I was just wondering about the last asmalyk that you show. What do we know about it? Can we assume with some certainty that the location of the tassels is original? Just based on the design, I think this piece looks quite unbalanced 'upside down'. Consider the main border for example. The design moves up, which to me looks akward. So, I am wondering whether the tassels could have been added later.
Hi Tim -
The upside down piece was my attempt at both a serious point (that the world is truly "un-neat" and that we should be careful of conclusion) and a joke.
Most tassles that we encounter on asmalyks nowadays are not original. They are very fragile and get disassociated from the weaving for a variety of reasons. Then someone adds newer ones.
My own opinion is that someone not fully familiar with usual Turkmen practice regarding tassles on asmalyks (or who perhaps had seen a Chilkat dancing blanket) put these tassles on this piece late. And the catalog writers at this auction house share some of the blame for this presentation, which was without commment.

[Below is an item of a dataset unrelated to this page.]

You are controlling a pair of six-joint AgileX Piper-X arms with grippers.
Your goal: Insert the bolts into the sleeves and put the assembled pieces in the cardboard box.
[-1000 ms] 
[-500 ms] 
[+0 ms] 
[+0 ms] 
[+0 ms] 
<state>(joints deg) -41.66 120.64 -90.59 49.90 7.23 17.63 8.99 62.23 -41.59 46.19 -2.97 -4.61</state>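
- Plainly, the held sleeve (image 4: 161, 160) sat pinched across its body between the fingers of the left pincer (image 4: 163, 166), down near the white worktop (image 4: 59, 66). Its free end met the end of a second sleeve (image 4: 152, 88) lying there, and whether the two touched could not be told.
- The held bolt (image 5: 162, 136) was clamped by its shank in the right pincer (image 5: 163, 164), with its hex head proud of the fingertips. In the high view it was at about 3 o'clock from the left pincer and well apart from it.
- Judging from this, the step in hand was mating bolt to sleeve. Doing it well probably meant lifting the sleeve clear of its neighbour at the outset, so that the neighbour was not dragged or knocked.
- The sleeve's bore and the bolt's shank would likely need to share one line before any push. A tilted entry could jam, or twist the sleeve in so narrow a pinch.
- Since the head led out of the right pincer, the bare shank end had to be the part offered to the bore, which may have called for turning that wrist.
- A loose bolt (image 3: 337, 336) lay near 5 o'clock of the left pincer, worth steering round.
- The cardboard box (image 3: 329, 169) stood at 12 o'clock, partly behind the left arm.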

So, no, I was not using it to make a serious argument, excepting that of caution about deciding much of anything for sure.
R. John Howe
For a long time people thought asmalyks were juvals - bags. With that in mind, the pointed end at the bottom made sense. Amos Bateman Thacher's 1940 book includes a Yomud asmalyk that he called a juval. The photo in the book has it oriented sideways, so you can't tell whether he thought the flat end or the pointed end was the bottom, but it was probably the pointed end.
The Hindman auction at the Chicago ACOR had an asmalyk with pompoms sewn on in the way you'd expect someone to do it if the point was at the bottom. Obviously, whoever put it on there didn't know about asmalyks.
Hi Steve -
The notion that some in the literature considered asmalyks to be a type of bag is a good point and one that I had misplaced. And it seems plausible, if one was not familiar with its actual use, to see it as a bag with the pointed end at the bottom.
If it were smaller, it might plausibly be thought that the pointed end was intended as a "fold over" closure, a la the salt bag format, but the size of most asmalyks would discourage that hypothesis.
I expect, that the notion that asmalyks were seen as likely bags is the most convincing explanation for why some placed tassels on the pointed side and oriented that side downward.